Your task is to write out every line of the data exactly. Drop the pictures.
[[ INFORMATION PROVIDED, beginning ]]
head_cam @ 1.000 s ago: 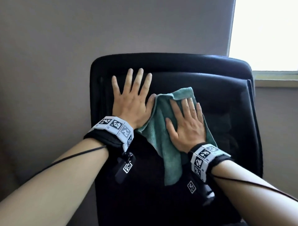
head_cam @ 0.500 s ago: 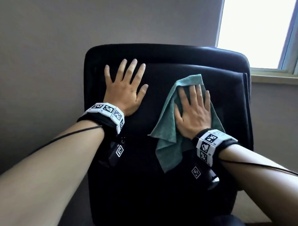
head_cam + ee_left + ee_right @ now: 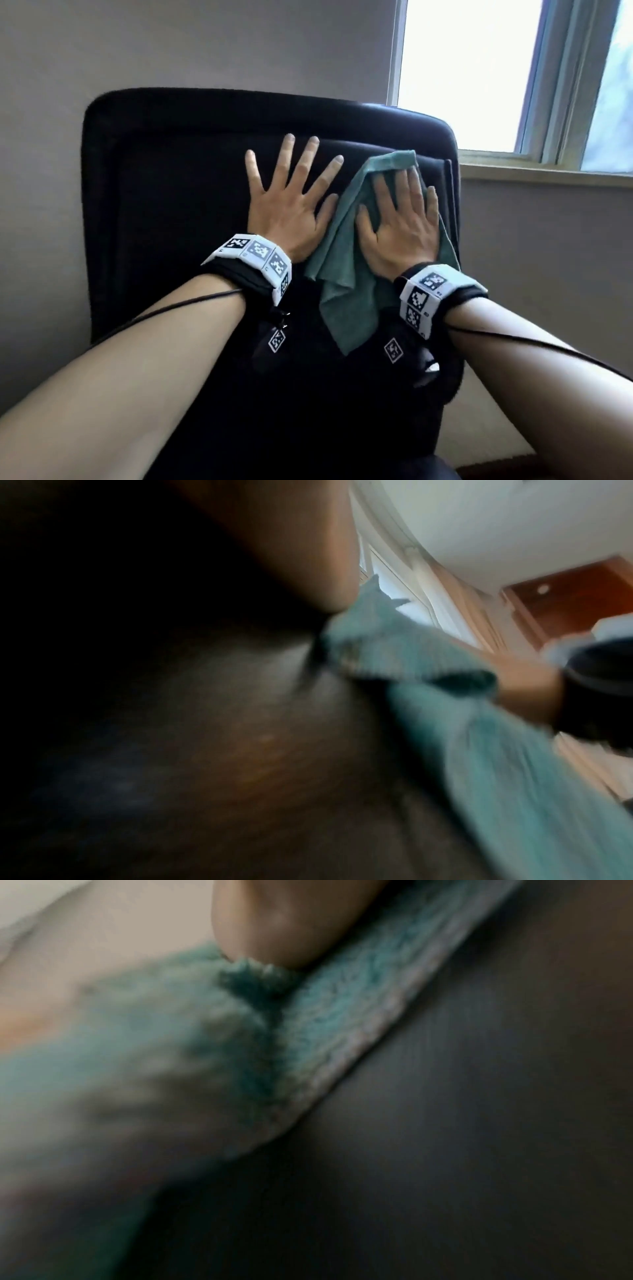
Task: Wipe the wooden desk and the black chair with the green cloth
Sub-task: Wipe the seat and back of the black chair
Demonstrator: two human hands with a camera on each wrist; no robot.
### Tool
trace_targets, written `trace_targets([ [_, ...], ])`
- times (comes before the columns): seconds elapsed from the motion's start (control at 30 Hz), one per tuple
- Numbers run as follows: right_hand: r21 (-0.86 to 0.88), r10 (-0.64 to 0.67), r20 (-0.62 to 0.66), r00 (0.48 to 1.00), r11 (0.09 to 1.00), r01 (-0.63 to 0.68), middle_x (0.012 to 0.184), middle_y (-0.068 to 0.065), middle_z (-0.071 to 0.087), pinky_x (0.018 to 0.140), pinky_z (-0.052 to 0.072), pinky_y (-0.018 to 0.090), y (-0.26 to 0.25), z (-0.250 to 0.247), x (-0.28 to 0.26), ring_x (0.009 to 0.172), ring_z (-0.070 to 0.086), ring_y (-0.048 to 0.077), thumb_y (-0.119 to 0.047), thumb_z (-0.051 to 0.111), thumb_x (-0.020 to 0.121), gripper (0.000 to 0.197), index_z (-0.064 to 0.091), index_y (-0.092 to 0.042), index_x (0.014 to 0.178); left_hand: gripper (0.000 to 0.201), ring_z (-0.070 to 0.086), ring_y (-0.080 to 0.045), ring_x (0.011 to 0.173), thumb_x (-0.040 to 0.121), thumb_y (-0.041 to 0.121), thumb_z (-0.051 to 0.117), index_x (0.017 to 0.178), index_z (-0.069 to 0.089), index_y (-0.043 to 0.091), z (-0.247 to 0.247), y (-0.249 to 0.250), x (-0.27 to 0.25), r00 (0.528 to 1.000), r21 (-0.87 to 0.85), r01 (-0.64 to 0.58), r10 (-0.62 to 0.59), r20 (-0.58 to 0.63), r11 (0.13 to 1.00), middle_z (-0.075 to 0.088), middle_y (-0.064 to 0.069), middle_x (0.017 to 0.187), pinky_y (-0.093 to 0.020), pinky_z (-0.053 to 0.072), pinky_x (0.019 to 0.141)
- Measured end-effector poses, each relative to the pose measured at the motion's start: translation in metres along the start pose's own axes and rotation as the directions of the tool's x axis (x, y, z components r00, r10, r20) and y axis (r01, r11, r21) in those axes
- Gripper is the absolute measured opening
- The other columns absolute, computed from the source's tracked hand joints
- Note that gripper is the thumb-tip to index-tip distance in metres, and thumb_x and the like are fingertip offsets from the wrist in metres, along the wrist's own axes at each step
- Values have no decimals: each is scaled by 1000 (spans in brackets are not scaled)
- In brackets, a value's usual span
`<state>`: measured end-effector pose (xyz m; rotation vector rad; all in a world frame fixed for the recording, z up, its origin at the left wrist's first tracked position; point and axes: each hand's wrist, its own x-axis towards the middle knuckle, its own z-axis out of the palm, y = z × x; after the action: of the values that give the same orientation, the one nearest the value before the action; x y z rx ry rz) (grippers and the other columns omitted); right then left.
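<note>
The black chair (image 3: 164,212) fills the head view, its backrest facing me. My left hand (image 3: 291,202) lies flat on the backrest with fingers spread. Just right of it my right hand (image 3: 399,219) presses the green cloth (image 3: 346,294) flat against the backrest near its right edge; the cloth's lower part hangs loose below the wrist. The left wrist view shows the cloth (image 3: 514,764) and the right hand (image 3: 527,685), blurred. In the right wrist view a finger (image 3: 281,920) bears on the cloth (image 3: 171,1056) over the dark chair surface (image 3: 479,1123). The wooden desk is out of sight.
A grey wall (image 3: 205,44) stands behind the chair. A bright window (image 3: 462,75) with a sill (image 3: 548,174) is at the upper right. A reddish wooden panel (image 3: 575,599) shows in the left wrist view.
Both hands have slid right across the backrest. The left hand has closed up beside the cloth, and the head view has turned right, showing more window.
</note>
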<state>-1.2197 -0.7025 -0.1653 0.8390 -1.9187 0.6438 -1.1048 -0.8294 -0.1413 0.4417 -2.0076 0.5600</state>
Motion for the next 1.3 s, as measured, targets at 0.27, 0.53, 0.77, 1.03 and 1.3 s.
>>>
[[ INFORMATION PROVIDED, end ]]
#### EXERCISE SOLUTION:
head_cam @ 1.000 s ago: 
head_cam @ 0.500 s ago: 
head_cam + ee_left + ee_right @ now: 
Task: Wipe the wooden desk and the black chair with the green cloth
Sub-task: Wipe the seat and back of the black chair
Demonstrator: two human hands with a camera on each wrist; no robot.
### Tool
trace_targets, written `trace_targets([ [_, ...], ])`
- times (comes before the columns): seconds elapsed from the motion's start (control at 30 Hz), one per tuple
- Numbers run as follows: right_hand: r21 (-0.86 to 0.88), r10 (-0.64 to 0.67), r20 (-0.62 to 0.66), r00 (0.48 to 1.00), r11 (0.09 to 1.00), r01 (-0.63 to 0.68), middle_x (0.012 to 0.184), middle_y (-0.068 to 0.065), middle_z (-0.071 to 0.087), pinky_x (0.018 to 0.140), pinky_z (-0.052 to 0.072), pinky_y (-0.018 to 0.090), y (-0.26 to 0.25), z (-0.250 to 0.247), x (-0.28 to 0.26), ring_x (0.009 to 0.172), ring_z (-0.070 to 0.086), ring_y (-0.048 to 0.077), thumb_y (-0.119 to 0.047), thumb_z (-0.051 to 0.111), thumb_x (-0.020 to 0.121), gripper (0.000 to 0.197), index_z (-0.064 to 0.091), index_y (-0.092 to 0.042), index_x (0.014 to 0.178); left_hand: gripper (0.000 to 0.201), ring_z (-0.070 to 0.086), ring_y (-0.080 to 0.045), ring_x (0.011 to 0.173), thumb_x (-0.040 to 0.121), thumb_y (-0.041 to 0.121), thumb_z (-0.051 to 0.117), index_x (0.017 to 0.178), index_z (-0.069 to 0.089), index_y (-0.043 to 0.091), z (-0.247 to 0.247), y (-0.249 to 0.250), x (-0.27 to 0.25), r00 (0.528 to 1.000), r21 (-0.87 to 0.85), r01 (-0.64 to 0.58), r10 (-0.62 to 0.59), r20 (-0.58 to 0.63), r11 (0.13 to 1.00), middle_z (-0.075 to 0.088), middle_y (-0.064 to 0.069), middle_x (0.017 to 0.187), pinky_y (-0.093 to 0.020), pinky_z (-0.053 to 0.072), pinky_x (0.019 to 0.141)
- Measured end-effector poses, each relative to the pose measured at the motion's start: translation in metres along the start pose's own axes and rotation as the directions of the tool's x axis (x, y, z components r00, r10, r20) and y axis (r01, r11, r21) in those axes
- Gripper is the absolute measured opening
- The other columns absolute, computed from the source's tracked hand joints
- Note that gripper is the thumb-tip to index-tip distance in metres, and thumb_x and the like are fingertip offsets from the wrist in metres, along the wrist's own axes at each step
- Values have no decimals: each is scaled by 1000 (spans in brackets are not scaled)
- In brackets, a value's usual span
`<state>`: measured end-effector pose (xyz m; rotation vector rad; all in a world frame fixed for the recording, z up, its origin at the left wrist's first tracked position; point and axes: each hand's wrist, its own x-axis towards the middle knuckle, its own z-axis out of the palm, y = z × x; after the action: of the values that give the same orientation, the one nearest the value before the action; x y z rx ry rz) (grippers and the other columns omitted); right then left.
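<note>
The black chair (image 3: 164,212) fills the head view, its backrest facing me. My left hand (image 3: 291,202) lies flat on the backrest with fingers spread. Just right of it my right hand (image 3: 399,219) presses the green cloth (image 3: 346,294) flat against the backrest near its right edge; the cloth's lower part hangs loose below the wrist. The left wrist view shows the cloth (image 3: 514,764) and the right hand (image 3: 527,685), blurred. In the right wrist view a finger (image 3: 281,920) bears on the cloth (image 3: 171,1056) over the dark chair surface (image 3: 479,1123). The wooden desk is out of sight.
A grey wall (image 3: 205,44) stands behind the chair. A bright window (image 3: 462,75) with a sill (image 3: 548,174) is at the upper right. A reddish wooden panel (image 3: 575,599) shows in the left wrist view.
Both hands have slid right across the backrest. The left hand has closed up beside the cloth, and the head view has turned right, showing more window.
</note>
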<state>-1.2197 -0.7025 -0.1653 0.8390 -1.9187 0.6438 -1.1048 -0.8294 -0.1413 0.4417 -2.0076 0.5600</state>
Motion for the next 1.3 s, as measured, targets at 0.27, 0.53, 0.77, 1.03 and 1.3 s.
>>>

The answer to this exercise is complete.